Questions for interfaith fellows: did the excerpt from Chekhov’s piece resonate with you at all? If not, is there a work of literature that does effectively reflect your faith that you’d like to share? Do you agree that there is something larger linking all of humanity together across time and space? I’m looking forward to engaging with your thoughts.
My embrace of Catholicism after years of atheism was predicated on Russian literature. I read Dostoevsky’s Crime and Punishment as a senior in high school and there was a line that struck me when I read it. After realizing that he can still find redemption after murdering two women in cold blood, Raskolnikov shouts, “This is life!” It was a simple little line, but it chilled me. I quickly read through most of Dostoevsky’s other works along with Tolstoy’s, which offered a much more spiritual and less reasoned argument. It is odd that Russian Orthodox writers impact me more than any Catholic authors – especially since Dostoevsky’s Slavophile mindset railed against Catholicism. Still, there is something about those novels that got to me better than any priest or writer could. I have not read much by Chekhov, but he is surely on my list.
Hi Maya —
Thanks for sharing this beautiful story, and your own thoughtful feelings.
This past weekend, my brothers and I dug through a few family history books, and did some family tree mapping on Ancestry.com. I felt an overwhelming sense of interconnectedness to humanity and our world, similarly to what you touch on in your piece. While at first tough to put myself in the shoes of my ancestors who immigrated here, it felt comforting to know that if they could overcome struggles and challenges, I can too. My family members have rallied against diseases, pandemics, droughts, famines, and I use that as motivation as I enter this dark winter.
Hi Maya,
I want to add that non-religious people also have looked for and found this connection of people across space and time in the secular humanist movement, albeit in a somewhat different form. It is something of which I have noticed hints in my academic study of other religions, too.
Maya,
This piece is so relevant for today’s world.
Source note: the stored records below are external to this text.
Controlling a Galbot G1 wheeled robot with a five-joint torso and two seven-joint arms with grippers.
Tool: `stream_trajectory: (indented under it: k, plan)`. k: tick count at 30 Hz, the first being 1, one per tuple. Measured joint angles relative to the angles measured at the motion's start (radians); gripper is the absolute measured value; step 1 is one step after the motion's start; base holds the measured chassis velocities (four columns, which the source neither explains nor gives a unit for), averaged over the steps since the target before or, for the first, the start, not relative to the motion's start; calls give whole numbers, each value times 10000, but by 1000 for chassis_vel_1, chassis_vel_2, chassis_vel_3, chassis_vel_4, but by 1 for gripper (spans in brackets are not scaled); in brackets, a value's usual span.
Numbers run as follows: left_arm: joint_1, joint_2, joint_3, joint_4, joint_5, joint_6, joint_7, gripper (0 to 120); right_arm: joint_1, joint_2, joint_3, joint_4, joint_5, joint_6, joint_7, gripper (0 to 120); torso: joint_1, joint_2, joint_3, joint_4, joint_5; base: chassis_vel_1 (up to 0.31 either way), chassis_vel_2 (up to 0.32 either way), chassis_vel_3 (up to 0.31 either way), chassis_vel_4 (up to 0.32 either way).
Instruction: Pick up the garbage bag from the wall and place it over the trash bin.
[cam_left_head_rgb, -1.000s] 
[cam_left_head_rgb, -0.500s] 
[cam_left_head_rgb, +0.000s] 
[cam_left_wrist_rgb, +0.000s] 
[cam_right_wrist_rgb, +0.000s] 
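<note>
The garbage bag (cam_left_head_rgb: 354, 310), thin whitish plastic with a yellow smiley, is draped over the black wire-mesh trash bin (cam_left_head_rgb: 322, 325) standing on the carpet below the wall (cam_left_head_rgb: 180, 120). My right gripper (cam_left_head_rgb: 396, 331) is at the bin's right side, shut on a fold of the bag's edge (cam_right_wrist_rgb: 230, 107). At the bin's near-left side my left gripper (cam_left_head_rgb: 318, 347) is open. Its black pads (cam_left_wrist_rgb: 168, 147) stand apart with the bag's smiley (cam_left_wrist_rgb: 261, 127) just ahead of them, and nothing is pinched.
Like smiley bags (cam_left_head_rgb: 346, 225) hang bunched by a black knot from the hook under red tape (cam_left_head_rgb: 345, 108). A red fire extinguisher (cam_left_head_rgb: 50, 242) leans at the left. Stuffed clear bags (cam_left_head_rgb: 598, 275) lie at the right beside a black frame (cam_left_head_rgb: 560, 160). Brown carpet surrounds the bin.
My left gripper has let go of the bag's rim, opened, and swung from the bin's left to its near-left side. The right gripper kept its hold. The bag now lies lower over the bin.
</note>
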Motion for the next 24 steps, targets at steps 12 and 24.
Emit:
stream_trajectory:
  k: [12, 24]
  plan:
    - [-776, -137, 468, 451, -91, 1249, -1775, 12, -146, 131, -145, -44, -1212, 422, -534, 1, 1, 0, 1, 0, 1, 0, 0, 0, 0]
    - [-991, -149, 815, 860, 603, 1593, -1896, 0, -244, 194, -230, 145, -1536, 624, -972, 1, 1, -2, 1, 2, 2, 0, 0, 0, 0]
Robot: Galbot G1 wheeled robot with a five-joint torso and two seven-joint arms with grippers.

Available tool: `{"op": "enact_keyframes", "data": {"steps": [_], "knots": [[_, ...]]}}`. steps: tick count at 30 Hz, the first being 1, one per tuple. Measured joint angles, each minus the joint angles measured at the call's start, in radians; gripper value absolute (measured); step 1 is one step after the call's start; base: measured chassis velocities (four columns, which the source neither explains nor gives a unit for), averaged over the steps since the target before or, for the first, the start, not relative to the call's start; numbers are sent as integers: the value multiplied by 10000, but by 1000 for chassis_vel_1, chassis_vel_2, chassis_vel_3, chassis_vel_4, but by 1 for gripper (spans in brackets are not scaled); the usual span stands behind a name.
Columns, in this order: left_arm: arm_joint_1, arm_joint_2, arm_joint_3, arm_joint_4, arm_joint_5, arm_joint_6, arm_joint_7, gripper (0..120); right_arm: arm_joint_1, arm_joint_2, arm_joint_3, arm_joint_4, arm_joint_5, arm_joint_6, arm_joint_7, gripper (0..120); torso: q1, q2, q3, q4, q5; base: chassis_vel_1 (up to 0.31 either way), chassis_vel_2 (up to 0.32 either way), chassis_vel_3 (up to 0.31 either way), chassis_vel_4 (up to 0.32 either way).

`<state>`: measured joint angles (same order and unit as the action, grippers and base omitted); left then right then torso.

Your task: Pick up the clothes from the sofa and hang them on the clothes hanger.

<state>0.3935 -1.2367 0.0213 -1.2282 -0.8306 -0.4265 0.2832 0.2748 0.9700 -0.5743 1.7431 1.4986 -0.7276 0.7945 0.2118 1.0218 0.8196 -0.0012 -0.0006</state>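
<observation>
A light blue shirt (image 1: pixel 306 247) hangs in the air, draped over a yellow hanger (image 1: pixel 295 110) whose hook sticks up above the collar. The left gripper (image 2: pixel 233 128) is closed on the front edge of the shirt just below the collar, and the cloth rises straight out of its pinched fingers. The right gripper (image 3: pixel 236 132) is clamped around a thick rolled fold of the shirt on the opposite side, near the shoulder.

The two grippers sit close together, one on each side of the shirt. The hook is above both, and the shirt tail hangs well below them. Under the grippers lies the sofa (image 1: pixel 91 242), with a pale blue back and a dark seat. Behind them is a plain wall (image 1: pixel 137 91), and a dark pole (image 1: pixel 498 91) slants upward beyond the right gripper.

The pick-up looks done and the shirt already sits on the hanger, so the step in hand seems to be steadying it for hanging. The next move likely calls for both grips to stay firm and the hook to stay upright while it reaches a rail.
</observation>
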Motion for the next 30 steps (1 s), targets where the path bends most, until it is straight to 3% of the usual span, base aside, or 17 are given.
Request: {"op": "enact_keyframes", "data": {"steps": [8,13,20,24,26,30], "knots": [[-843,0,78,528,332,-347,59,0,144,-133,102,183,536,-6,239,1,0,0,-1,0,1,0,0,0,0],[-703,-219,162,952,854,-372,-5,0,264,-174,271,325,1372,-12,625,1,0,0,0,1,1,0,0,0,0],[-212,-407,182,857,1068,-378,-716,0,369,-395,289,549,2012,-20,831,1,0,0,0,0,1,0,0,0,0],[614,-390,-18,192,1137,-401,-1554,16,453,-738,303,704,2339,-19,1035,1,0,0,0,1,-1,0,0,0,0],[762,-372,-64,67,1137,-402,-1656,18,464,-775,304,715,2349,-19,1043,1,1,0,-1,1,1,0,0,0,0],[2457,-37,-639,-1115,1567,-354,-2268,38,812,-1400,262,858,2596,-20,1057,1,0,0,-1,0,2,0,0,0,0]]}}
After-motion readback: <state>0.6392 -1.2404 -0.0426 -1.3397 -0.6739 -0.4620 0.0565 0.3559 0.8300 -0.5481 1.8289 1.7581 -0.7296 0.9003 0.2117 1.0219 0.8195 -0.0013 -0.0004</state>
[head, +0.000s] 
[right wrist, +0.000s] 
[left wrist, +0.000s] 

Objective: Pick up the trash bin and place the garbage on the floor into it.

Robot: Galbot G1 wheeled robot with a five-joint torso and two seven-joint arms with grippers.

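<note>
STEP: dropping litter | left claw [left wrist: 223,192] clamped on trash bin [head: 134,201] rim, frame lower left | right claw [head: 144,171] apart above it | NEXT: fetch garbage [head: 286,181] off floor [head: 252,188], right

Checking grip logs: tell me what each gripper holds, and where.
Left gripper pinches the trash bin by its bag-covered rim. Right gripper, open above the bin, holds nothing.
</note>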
We need to be connected to other humans, if not – we will be pulled into the hopelessness of the world. I have also heard a similar description of human interconnectedness used with a metaphor of a woven tapestry, where every human soul is a colored thread adding to God’s ultimate work of art! Thank you for the article!
Hi Maya! Thanks for sharing this excerpt and your reflections on it! I did really connect to what he was saying about interconnectedness especially once I went and read the entirety of the piece. It reminded me of a conversation I have with a friend not too long ago. However, I do have to disagree which your conclusion that humans “have and will be around for ages.” I don’t necessarily believe that we have ages left, or more than we are guaranteed to be around for ages. If we take our responsibility seriously for the preservation and advancement of our existence then I agree that we have just begun the story of humanity. We could survive for millions of years reaching heights of human achievement and flourishing that are as of yet unimaginable to us. However, this could just be me inflating the importance of my generation, but that doesn’t seem like the most probable path for us as a species. Currently, we are facing a real turning point in our history, and one direction leads to extinction.